• [AIM OF THE EXERCISE]: Reproduce the entire listing below verbatim.

[[ INFORMATION SHOWN open ]]

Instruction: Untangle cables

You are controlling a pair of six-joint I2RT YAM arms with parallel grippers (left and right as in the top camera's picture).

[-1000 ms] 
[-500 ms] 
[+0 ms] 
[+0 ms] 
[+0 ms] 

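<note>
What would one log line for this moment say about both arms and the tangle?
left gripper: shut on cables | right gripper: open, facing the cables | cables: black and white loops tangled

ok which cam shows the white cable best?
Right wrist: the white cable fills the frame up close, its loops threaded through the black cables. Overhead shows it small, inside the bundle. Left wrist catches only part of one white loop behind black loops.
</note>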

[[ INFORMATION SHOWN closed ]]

• [YOUR SOLUTION]:
Instruction: Untangle cables

You are controlling a pair of six-joint I2RT YAM arms with parallel grippers (left and right as in the top camera's picture).

[-1000 ms] 
[-500 ms] 
[+0 ms] 
[+0 ms] 
[+0 ms] 

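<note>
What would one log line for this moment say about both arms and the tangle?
left gripper: shut on cables | right gripper: open, facing the cables | cables: black and white loops tangled

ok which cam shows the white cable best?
Right wrist: the white cable fills the frame up close, its loops threaded through the black cables. Overhead shows it small, inside the bundle. Left wrist catches only part of one white loop behind black loops.
</note>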

This answer is complete.